The action appeared to be winding down around 6:30 p.m. Wednesday on the construction site for the Vikings stadium. There were a couple of gentlemen with hard hats staring upward at the eastern sections of seats that have taken shape.
The new dome, now priced at $1.024 billion, is rising with amazing haste on the eastern edge of downtown Minneapolis.
The NFL's lobbying for this started in earnest when Commissioner Roger Goodell dropped a few veiled threats in a meeting with politicians in May 2011, and then turned up the heat substantially during a trip here on April 20, 2012.
Less than three weeks later, the Legislature passed a stadium bill, and put the taxpayers on the hook for $498 million, the largest public contribution ever for an NFL stadium.
Gov.
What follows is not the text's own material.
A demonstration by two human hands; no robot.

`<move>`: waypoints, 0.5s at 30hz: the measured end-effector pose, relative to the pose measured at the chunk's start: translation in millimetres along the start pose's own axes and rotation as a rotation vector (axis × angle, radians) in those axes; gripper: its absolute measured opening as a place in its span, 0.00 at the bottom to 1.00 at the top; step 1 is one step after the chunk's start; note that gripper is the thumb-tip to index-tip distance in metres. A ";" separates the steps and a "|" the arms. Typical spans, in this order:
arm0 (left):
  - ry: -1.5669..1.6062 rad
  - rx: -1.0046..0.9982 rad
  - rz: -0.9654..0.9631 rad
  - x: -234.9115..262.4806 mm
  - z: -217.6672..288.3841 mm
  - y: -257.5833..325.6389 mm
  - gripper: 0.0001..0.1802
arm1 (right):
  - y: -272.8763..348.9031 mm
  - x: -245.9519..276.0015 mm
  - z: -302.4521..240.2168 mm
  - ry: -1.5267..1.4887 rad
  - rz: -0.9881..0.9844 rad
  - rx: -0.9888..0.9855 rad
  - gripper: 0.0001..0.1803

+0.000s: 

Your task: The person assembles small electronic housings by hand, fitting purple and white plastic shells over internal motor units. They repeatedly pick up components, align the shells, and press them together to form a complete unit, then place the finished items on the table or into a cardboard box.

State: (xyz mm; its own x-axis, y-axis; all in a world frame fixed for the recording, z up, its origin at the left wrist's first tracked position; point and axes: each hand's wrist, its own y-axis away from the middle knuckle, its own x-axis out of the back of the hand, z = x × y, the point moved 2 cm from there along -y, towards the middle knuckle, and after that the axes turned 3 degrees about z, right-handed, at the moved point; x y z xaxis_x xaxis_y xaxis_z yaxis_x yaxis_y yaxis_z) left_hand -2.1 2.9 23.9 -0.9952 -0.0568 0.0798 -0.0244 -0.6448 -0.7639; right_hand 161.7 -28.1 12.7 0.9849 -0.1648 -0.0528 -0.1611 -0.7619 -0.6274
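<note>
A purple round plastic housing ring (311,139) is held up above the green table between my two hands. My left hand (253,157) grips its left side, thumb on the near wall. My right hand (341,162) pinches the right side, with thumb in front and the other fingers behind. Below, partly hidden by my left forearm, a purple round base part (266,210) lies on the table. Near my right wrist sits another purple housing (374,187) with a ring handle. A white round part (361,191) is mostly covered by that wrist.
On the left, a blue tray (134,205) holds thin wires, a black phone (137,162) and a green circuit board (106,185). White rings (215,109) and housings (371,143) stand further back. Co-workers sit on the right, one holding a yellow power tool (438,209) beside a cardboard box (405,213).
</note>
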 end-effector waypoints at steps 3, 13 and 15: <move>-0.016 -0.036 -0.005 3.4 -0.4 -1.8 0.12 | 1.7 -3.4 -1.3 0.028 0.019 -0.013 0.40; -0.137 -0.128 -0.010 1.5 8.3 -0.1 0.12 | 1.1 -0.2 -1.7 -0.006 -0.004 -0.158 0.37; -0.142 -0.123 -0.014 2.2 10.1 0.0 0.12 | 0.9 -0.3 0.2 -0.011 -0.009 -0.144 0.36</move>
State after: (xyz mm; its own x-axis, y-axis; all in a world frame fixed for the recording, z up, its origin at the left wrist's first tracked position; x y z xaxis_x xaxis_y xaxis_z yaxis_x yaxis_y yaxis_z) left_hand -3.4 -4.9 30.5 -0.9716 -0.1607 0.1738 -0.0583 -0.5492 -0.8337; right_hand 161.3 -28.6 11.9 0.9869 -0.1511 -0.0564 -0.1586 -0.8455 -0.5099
Mark Dayton, legislators and Minneapolis city leaders were so overwhelmed by Goodell's suggestion that a new stadium was needed to guarantee the Vikings' future in Minnesota that they not only tapped mysterious funds for the stadium deal, but they did this:
Dayton and then-Minneapolis mayor R.T. Rybak appointed a Minnesota Sports Facilities Authority that has turned out to be glorified lap dogs for the Vikings.
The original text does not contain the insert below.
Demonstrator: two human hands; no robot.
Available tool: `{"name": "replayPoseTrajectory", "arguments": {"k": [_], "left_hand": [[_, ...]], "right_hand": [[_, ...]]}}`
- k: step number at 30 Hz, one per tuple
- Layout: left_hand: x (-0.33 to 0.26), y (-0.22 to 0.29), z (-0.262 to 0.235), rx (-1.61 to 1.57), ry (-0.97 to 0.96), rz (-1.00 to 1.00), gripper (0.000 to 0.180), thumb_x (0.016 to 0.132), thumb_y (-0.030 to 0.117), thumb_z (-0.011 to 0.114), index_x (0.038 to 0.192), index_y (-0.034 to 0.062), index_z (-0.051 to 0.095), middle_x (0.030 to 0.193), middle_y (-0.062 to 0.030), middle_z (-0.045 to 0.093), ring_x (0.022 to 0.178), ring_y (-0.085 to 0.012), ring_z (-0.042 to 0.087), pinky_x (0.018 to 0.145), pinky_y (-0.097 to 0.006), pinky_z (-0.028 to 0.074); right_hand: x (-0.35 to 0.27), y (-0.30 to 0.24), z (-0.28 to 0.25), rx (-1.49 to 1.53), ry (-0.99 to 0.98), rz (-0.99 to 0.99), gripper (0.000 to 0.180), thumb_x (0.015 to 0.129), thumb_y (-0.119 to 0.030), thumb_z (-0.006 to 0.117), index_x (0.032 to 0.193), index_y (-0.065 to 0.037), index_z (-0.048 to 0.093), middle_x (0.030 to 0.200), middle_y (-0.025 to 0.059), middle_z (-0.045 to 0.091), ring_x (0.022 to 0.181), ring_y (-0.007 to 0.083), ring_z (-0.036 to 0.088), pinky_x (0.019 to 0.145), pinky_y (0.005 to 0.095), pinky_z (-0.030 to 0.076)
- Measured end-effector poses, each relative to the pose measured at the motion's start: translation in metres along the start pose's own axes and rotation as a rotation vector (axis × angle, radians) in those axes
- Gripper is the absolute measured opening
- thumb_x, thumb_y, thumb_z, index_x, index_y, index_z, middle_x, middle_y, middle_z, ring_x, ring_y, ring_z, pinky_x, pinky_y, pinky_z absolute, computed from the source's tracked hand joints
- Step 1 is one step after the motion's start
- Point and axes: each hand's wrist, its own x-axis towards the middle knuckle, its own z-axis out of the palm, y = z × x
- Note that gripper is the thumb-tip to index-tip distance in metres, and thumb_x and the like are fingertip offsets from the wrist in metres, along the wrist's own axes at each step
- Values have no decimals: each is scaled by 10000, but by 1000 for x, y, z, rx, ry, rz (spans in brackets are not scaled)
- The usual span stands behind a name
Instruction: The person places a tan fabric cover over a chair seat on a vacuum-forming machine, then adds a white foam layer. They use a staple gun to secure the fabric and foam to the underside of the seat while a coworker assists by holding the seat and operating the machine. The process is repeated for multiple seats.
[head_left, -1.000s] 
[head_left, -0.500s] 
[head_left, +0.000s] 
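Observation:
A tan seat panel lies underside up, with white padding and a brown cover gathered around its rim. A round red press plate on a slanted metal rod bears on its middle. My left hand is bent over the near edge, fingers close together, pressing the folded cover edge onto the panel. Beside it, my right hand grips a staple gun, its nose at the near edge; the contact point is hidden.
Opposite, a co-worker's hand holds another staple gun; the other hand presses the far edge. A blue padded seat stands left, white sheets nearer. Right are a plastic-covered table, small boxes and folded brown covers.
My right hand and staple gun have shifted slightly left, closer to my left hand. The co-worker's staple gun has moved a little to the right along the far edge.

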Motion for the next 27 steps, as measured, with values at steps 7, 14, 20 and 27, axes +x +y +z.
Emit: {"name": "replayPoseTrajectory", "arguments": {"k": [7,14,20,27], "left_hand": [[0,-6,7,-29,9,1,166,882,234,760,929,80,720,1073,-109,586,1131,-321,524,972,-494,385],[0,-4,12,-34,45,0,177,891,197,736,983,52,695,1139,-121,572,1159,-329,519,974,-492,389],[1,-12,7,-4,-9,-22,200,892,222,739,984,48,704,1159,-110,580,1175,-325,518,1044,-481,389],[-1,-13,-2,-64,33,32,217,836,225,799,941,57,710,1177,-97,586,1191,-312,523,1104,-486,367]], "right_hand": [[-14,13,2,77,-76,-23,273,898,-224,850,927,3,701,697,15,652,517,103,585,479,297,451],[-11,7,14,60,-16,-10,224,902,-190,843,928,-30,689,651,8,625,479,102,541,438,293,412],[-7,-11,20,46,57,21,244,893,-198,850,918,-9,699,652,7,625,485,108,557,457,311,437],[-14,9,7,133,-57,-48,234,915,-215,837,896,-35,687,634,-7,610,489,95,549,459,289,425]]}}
Certainly, we all can feel better about the full-blown capitulation to Goodell, as evidence continues to build of the honorable behavior of the NFL and the commissioner in the Ray Rice case.
Yeah, Rice and his future bride were both upright and bickering when they entered that elevator, and she was being dragged unconscious by him when they exited, but how could the Commish and his investigators have any idea what happened in that elevator?